Power and influence among the male heirs of the al-Nahayan clan is divided among several groups within the family; the President, Sheik Khalifa, who does not have any full brothers, and Crown Prince Sheik Mohammed, who along with his five full brothers from a common mother, Sheika Fatima bint Mubarak, form the most powerful bloc within the clan. The sons of Sheika Fatima (the late Sheik Zayed’s third wife) control the defense, intelligence, national security and foreign affairs portfolios, as well as the chairmanship of Abu Dhabi’s second largest sovereign wealth fund (the International Petroleum Investments Co., or IPIC) and Mubadala, the state investment company, among other things.

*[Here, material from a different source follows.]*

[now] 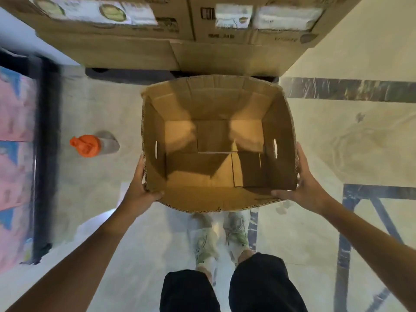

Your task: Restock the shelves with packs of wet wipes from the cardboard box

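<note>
Above pale marbled floor (337, 136), left hand (140, 190) and right hand (306, 188) grip the cardboard box (281, 140).

Cardboard box (219, 140) open at top, inside bare, so I can reach straight down into it. My left grip (140, 190) and right grip (304, 188) clamp its near corners, thumbs over the rim. Stacked cartons (171, 48) wall off the far side, just beyond the box. Orange-capped bottle (86, 145) stands on the floor to the left, near the shelf (45, 154) edge. Floor (349, 143) on the right is open.
</note>
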A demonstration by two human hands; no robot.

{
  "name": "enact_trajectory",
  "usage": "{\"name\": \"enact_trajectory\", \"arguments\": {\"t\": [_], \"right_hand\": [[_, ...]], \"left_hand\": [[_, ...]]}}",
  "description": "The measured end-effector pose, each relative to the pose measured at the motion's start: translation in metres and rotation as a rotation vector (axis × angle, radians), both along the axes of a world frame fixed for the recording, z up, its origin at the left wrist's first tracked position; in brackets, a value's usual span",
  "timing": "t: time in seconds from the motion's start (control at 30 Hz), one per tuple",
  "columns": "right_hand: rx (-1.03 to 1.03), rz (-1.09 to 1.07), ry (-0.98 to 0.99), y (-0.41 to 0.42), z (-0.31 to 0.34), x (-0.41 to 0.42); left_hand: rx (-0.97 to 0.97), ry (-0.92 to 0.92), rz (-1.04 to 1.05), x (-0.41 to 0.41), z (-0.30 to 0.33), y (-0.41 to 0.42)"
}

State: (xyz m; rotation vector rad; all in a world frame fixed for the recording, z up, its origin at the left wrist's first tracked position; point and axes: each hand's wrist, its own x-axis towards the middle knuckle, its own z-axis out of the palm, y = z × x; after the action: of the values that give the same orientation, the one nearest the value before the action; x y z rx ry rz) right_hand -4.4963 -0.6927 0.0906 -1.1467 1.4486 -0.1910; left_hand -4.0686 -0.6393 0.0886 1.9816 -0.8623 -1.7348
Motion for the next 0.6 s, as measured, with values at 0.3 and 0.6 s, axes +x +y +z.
{"name": "enact_trajectory", "arguments": {"t": [0.3, 0.6], "right_hand": [[-0.041, -0.041, -0.080, -0.007, -0.091, -0.004], [0.017, -0.020, -0.062, 0.018, -0.099, -0.008]], "left_hand": [[-0.041, -0.102, 0.015, -0.015, -0.090, -0.009], [0.049, -0.208, -0.020, -0.026, -0.084, 0.004]]}}
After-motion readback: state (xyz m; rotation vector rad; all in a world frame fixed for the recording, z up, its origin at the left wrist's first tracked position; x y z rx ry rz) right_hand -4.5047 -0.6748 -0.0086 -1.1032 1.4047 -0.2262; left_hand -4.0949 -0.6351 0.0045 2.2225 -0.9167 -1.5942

Despite the tensions, the dynastic tussle is likely to be veiled. Issues of succession in conservative gulf kingdoms are customarily dealt with behind firmly closed doors, and Abu Dhabi — more traditional than its showy neighbor and U.A.E. constituent, Dubai — is hypersensitive about its image and extremely unlikely to let any split within its royal family become public. ADIA’s holdings are unlikely to be affected, primarily because Abu Dhabi’s wealth is still Abu Dhabi’s wealth regardless of who manages its sovereign fund, and because its investments rarely exceed 5% stakes in any given company.
But whoever assumes the helm of ADIA will be of keen interest to Dubai, according to Davidson. Apart from the troubles with the Burj Khalifa, debt-laden Dubai received a $10 billion bailout late last year from Abu Dhabi to pay off the debts of some of its most troubled state-run companies. “Dubai will be hoping that whoever replaces [Sheik Ahmed] will be someone who is more open to assisting Dubai, rather than this drip-feed of financial assistance Abu Dhabi has been giving Dubai, little by little, humiliating them every step of the way,” Davidson says. Sheik Ahmed was widely considered to be among “the most conservative members of the ruling family, extremely cautious in nature,” Davidson adds.
Dubai’s ruler, Sheik Mohammed bin Rashid al-Maktoum, might be pinning his hopes on his son-in-law Sheik Mansour, who is one of the Abu Dhabi crown prince’s full brothers. Davidson says “there’s no doubt” that he’s the one member of the al-Nahayan clan that Dubai would like to see take charge. But Sheik Mansour already controls IPIC. Will he be given the reins of both of the emirate’s massive kitties? It’s improbable but not impossible, especially in a country where too much is never enough.